The second world, based on Windsor Great Park, gives students the chance to be a conservation apprentice at one of the UK’s most renowned environmental and ecological sites. The park, which has a history stretching back over 1,000 years, is home to thousands of species of wildlife spanning approximately 4,500 acres. Students will have a unique opportunity to manage the ecological health of the historic park through the immersive world of Minecraft by completing a series of quests to learn about the water cycle, the aquatic food chain, conservation and environmental management.

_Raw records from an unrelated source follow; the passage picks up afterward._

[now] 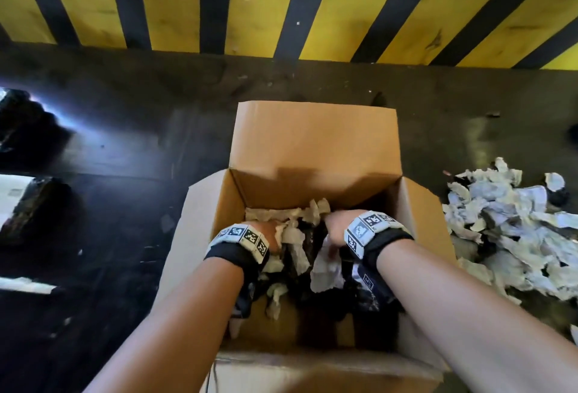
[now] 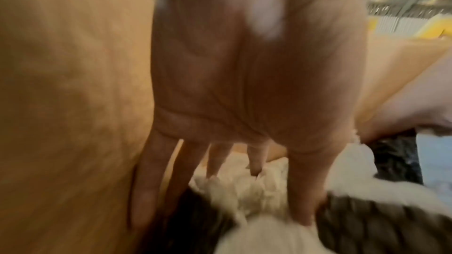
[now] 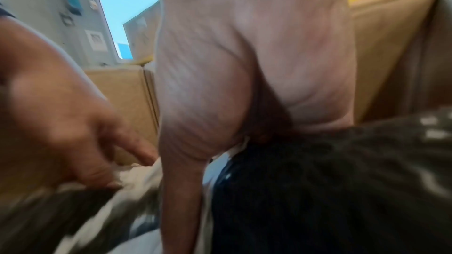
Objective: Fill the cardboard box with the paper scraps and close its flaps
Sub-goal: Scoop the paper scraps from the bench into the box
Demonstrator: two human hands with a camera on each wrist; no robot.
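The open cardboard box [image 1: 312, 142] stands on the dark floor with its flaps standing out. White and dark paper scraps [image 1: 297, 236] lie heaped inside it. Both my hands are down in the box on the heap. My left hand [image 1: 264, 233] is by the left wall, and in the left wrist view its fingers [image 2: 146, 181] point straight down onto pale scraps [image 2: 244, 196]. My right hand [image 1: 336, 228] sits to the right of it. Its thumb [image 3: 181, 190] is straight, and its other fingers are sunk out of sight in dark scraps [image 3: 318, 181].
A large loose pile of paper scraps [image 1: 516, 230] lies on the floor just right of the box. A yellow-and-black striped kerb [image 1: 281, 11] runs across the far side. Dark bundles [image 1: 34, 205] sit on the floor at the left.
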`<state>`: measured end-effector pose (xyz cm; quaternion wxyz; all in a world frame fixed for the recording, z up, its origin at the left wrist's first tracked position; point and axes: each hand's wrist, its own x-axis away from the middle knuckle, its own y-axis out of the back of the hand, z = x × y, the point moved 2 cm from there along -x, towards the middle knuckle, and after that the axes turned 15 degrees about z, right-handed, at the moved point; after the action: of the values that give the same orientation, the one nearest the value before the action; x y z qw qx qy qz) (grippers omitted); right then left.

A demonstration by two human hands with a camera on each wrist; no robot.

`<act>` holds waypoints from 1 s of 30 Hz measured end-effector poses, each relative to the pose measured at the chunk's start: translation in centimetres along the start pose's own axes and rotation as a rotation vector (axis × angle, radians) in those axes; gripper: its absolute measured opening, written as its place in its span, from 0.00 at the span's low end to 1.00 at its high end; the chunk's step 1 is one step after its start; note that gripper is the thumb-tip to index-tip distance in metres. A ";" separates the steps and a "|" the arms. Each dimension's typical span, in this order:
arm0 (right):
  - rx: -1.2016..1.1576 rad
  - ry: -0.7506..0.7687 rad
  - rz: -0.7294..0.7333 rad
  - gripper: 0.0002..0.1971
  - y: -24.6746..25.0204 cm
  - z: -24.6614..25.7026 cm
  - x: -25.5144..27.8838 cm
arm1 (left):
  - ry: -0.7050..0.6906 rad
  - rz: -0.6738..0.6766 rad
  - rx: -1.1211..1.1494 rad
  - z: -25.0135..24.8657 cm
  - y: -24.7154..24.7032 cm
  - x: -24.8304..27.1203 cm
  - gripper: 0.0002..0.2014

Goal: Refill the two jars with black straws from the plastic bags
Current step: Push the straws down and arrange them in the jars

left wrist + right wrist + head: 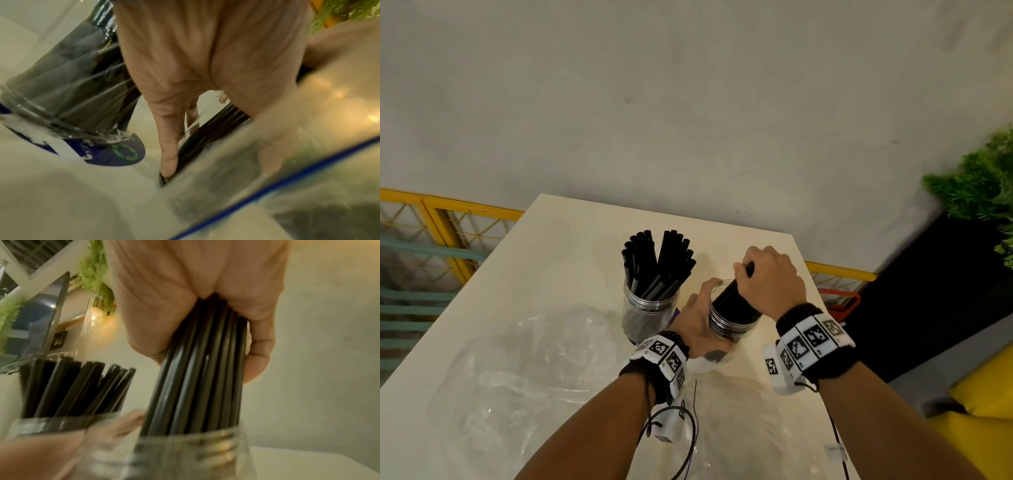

“This is a fabulous opportunity to team up with Microsoft and share worlds with young people to gain insights and deepen their understanding of the urgent and complex challenges of climate change and nature protection,” says Judith Everett, The Crown Estate’s Executive Director for Purpose, Stakeholder and Sustainability. “At The Crown Estate, we are fortunate to be stewards of some of the UK’s most incredible natural environments — including the seabed and Windsor Great Park. One of our key roles is to manage the demands of today, whilst protecting the natural environment for the long term. By recreating these worlds in Minecraft, we are giving students and teachers a safe and fun way to experience some of the opportunities and challenges involved in managing the transition to net zero and protecting our natural habitats. We hope this will help to inspire the next generation to develop their skills and passion in these areas and introduce some of the ‘green’ career opportunities that the UK increasingly needs if we are to achieve a lower-carbon future.”

Judging from the reception from early test groups of students, the worlds are connecting as intended: During a lesson with a group of year 8 students, Edwards says they were thoroughly engaged in the challenges: “The students were so engrossed that there was total silence in the room. To hear the educator, Tracy, asking questions at the end and for the students to repeat back confidently the learning, you know that the learning has stuck and they’ve also enjoyed the experience. That’s what educators want – children to learn and have fun.”